Faith Works 11-22-14
Questions, and more answers than we think
It had been something on the order of sixteen years.
I had last bought a suit quite some time ago, and while I don't wear a suit very often, the occasion does come up when I need to, I have to.
My wife also felt that my previous suit, while not looking utterly out of style, was unmistakably a suit that was… well, purchased almost two decades ago.
So we went somewhere that a friend had recommended, and where they worked, in fact, and I got some useful assistance in the arcane skills of selecting a suit (pants cuffs yes or no, the "break", how long the sleeves should be, etc.).
Precipitating this move was a wedding that I'd be performing where the nature of the reception and venue meant that I should probably not be wearing a pair of khaki slacks with a now shapeless tweed jacket. I have three or four, dating to various geologic eras but all showing very little wear other than if you look closely at the tattered linings of them, which if I keep them on you would not. A couple were outright purchases in another, previous century, and a couple more were Goodwill or church rummage sale finds; they all have every bit of the style consciousness you've come to expect from tweed.
Making the purchase and measurements for the final alterations and going back to pick it up all came in just under the wire, so there was some rush involved. Most of my consideration of this suit had to do with color, cut, and feel (it feels nice, thank you very much!), and I hadn't gone much in depth with this new clothing item.
Until I was hanging it up last weekend, and shifting it for neatness on the hanger, I saw it. The label, inside the neck of the jacket, with the maker in large letters on the tag, and below it the words "Made in Haiti."
"Made in Haiti."
Let's be honest: I have shirts made in Nepal and Bangladesh, boxer shorts made in India, we use towels made in Brazil, et cetera, et cetera. Wearing and using products made in the tougher neighborhoods of the Southern Hemisphere is not unusual to me, nor is it, I suspect, to you.
But Haiti.

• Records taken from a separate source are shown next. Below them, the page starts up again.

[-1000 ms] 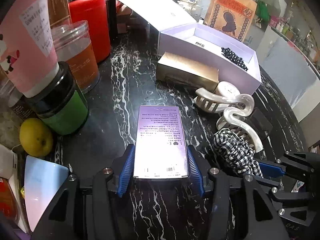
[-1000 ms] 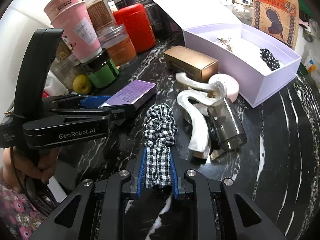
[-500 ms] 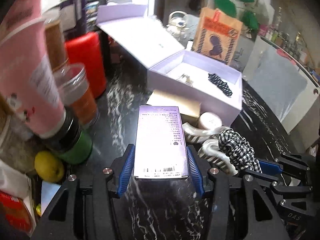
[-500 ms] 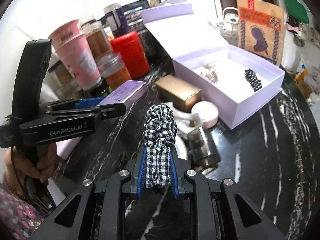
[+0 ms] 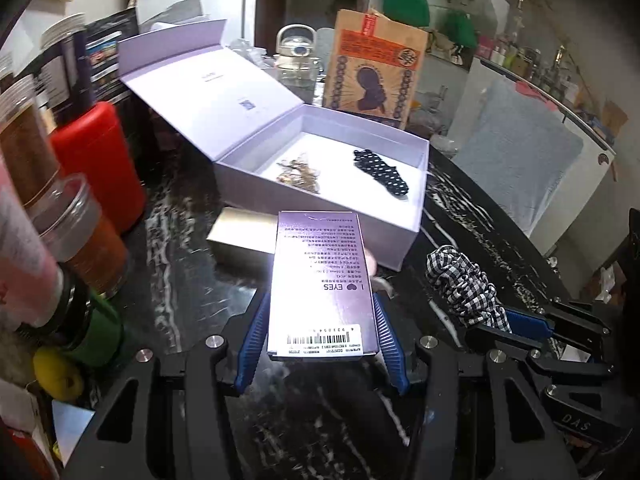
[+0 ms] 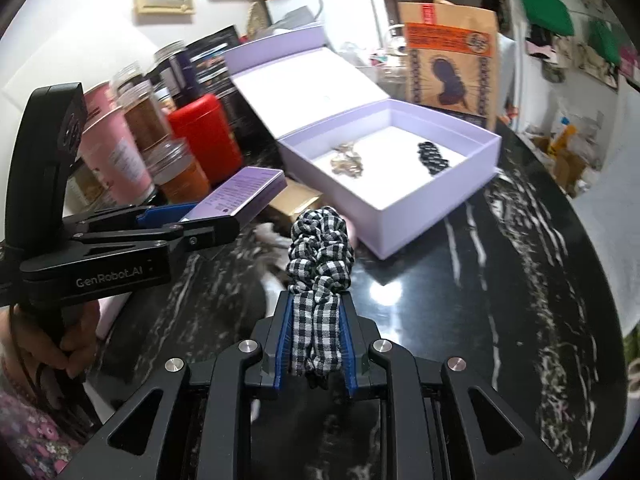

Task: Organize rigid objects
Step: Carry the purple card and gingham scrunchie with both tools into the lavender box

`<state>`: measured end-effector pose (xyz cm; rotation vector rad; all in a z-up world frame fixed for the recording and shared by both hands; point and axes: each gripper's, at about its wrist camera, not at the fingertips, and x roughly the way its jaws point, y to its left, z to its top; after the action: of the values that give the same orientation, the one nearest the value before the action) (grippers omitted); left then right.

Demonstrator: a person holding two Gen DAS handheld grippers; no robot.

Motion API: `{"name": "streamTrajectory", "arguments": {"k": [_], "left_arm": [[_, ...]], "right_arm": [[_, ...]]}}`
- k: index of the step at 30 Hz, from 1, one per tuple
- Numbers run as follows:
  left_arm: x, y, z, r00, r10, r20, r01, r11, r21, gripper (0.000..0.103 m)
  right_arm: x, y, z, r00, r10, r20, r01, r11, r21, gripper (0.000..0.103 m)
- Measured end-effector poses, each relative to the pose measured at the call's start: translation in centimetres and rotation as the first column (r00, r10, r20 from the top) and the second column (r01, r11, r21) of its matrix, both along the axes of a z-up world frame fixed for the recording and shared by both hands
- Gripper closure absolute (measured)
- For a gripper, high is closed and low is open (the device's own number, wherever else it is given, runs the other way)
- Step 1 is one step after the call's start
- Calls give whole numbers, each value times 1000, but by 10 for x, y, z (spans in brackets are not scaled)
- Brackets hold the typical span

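Observation:
My left gripper is shut on a flat purple carton printed with small text and a barcode, held above the black marble table. The carton also shows in the right wrist view, clamped in the left gripper. My right gripper is shut on a black-and-white checked scrunchie, lifted off the table; the scrunchie appears at the right of the left wrist view. Ahead lies an open lilac box holding a dotted black hair tie and small gold clips.
A gold box lies in front of the lilac box. Jars, a pink tube and a red canister crowd the left side, with a lemon near the edge. A brown paper bag stands behind. A hand holds the left gripper.
Both grippers have risen off the table with the carton and the scrunchie and moved toward the lilac box. The white hair claws have dropped mostly out of sight beneath them.

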<state>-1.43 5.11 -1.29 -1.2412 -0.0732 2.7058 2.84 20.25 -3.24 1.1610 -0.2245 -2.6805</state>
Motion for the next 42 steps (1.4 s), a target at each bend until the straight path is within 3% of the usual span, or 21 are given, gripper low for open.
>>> {"name": "streamTrajectory", "arguments": {"k": [8, 22, 42], "left_arm": [[-12, 23, 3, 998, -69, -1, 69, 998, 12, 52], [-31, 41, 16, 990, -135, -30, 135, 991, -8, 52], [-91, 43, 23, 989, -144, -31, 144, 990, -7, 52]], "right_arm": [[2, 24, 2, 998, -66, -2, 66, 998, -3, 82], [-8, 37, 12, 996, -92, -21, 92, 996, 15, 82], [-67, 58, 21, 996, -75, -38, 75, 997, 6, 82]]}}
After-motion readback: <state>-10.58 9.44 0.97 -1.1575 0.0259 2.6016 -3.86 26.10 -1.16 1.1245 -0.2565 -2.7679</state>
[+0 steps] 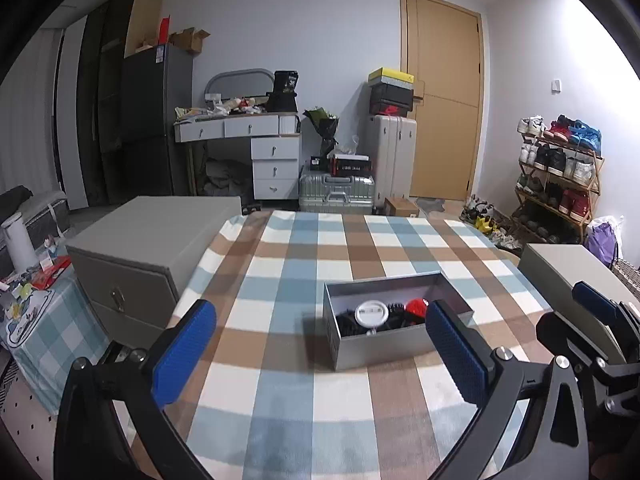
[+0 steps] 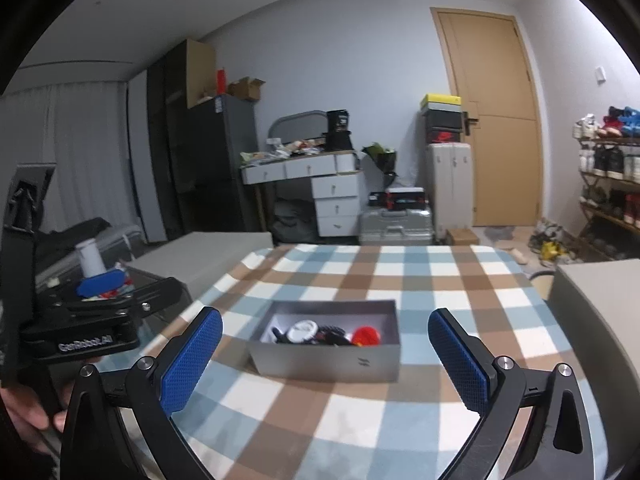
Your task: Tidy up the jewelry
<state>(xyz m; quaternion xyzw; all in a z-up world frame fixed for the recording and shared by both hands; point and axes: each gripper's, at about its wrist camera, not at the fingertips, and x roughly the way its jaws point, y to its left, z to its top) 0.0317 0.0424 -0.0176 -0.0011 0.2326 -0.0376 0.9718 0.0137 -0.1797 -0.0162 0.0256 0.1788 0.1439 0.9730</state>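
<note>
Big table w/ a blue, brown and white checked cloth [image 1: 320,248] fills the middle of the room, grey cabinets flanking it: one grey drawer cabinet [image 1: 132,264] off the table's left edge, another grey box-like unit [image 2: 600,312] off its right edge.

On the cloth, roughly mid-table and a bit toward the near edge, sits the open grey rectangular jewelry box [image 1: 384,344], no lid on it. Inside: a round white disc-shaped piece [image 1: 371,314] about centre, a red rounded piece [image 1: 416,307] toward the box's right end, and a tangle of black bits [image 1: 348,322] at the left end. Can't make out what the black bits are exactly.

Left gripper [image 1: 320,352], black frame w/ blue textured pads, hangs over the near edge of the table, fingers spread wide, nothing between them, box just ahead toward the right finger.

Right gripper [image 2: 326,360], same build, also splayed wide and empty, lined up w/ the box dead ahead between its fingers, not touching it. Each gripper shows at the edge of the other's view, side by side, apart.
</note>
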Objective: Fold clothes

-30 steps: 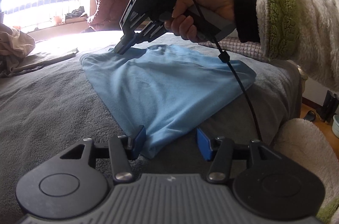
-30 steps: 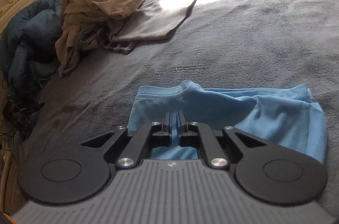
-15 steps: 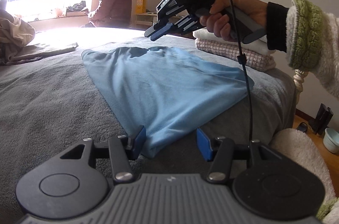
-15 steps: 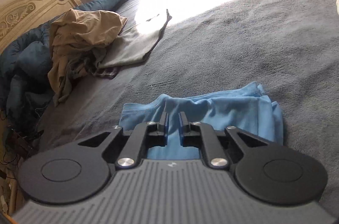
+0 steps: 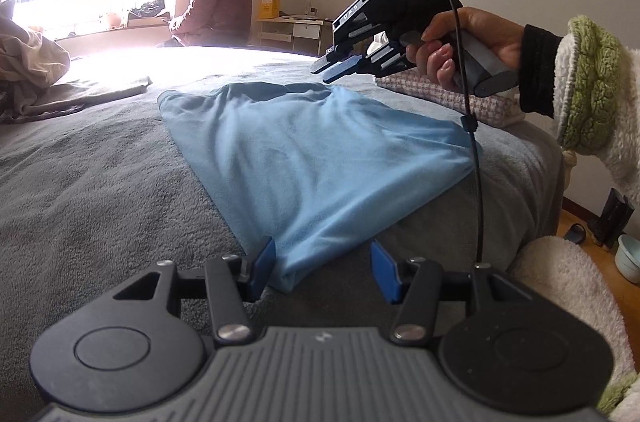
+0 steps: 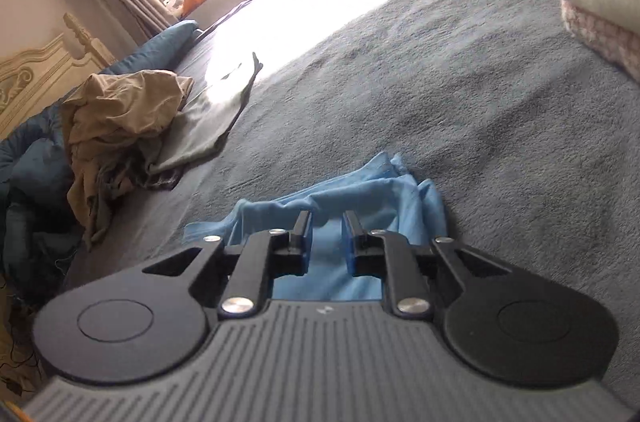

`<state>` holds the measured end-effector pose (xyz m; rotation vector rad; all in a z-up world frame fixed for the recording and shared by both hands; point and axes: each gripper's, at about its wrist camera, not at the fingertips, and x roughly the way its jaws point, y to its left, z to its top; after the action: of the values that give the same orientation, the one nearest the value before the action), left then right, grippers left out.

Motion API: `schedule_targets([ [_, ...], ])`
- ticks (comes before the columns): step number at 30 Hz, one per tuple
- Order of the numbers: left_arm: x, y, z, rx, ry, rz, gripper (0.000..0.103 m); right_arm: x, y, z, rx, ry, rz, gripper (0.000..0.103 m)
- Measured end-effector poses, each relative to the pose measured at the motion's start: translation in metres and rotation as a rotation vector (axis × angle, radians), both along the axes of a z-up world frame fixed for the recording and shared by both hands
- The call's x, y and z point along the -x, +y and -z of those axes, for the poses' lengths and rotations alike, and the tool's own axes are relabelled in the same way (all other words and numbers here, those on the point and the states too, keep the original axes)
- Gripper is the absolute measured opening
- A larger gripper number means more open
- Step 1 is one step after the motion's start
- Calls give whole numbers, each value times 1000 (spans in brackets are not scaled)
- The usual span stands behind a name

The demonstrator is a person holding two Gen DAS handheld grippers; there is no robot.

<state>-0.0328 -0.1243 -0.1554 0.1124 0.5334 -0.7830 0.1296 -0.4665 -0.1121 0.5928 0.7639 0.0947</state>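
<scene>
One blue garment; two grippers

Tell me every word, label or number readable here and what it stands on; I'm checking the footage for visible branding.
"DAS": raised letters on the side of the right tongs, read with some doubt.
Small emblem on the left tongs body: too small to read.
Yellow box by the far wall: print too blurred to read.
Blue garment: no text visible.

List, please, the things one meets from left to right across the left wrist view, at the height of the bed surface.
Beige crumpled clothes → flat grey garment → blue shirt → pink knit folded pile → green-and-white fleece sleeve.
</scene>
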Motion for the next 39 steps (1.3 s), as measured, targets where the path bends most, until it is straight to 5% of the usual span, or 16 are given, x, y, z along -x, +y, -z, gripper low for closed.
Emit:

In a word, owww.
I've not been to Haiti, but it's getting to the point where I seem to be one of the few. Lots of folk I know have made one or even repeated trips to that island nation, a place of natural disaster and social chaos, a location for mission trips and extended campaigns of public ministry. Haiti seems to need everything, and gets very little other than charity as the people struggle with a subsistence economy.
Which includes, apparently, assembling men's suits for what is no doubt the cheapest price the supplier could get away with paying. A place of natural beauty but severe cultural disorder, any business there, any cash flow to the good for Haiti, had to be a blessing.
Still, there was something more than just vaguely unnerving about seeing that tag. It may have touched on my ambivalence about buying a suit in the first place, or it might be that the stories I've heard from Healing Arts Mission, or out of Calebasse from Pastor Moniot and his New Covenant School, or through Lifeline Christian Mission in Grand-Gouave or across the nation of Haiti – they all snapped back on me in seeing that the snazzy new suit I'd been wearing last weekend was painstakingly assembled by people in those places. Their neighbors, if not they themselves.
We are connected in today's economy through our smartphones, our clothing, our sports equipment, our masonry work, to people in distant lands speaking foreign languages who probably know more about our lives in America than we do about theirs in . . . um, how do you say the name of that country?
What does that connection mean to us? How does that connection, where we get nicer and cheaper stuff because of their harder and messier work in those far-off places, create an obligation, a burden of more than just guilt, on us?
In this Thanksgiving season, it's a good time for individual believers, families around festive tables, or fellowships of all sorts, to spend some time asking themselves that question. As we know how we benefit from their labors, how can our economic activity bring hope and empowerment to those persons who produced it?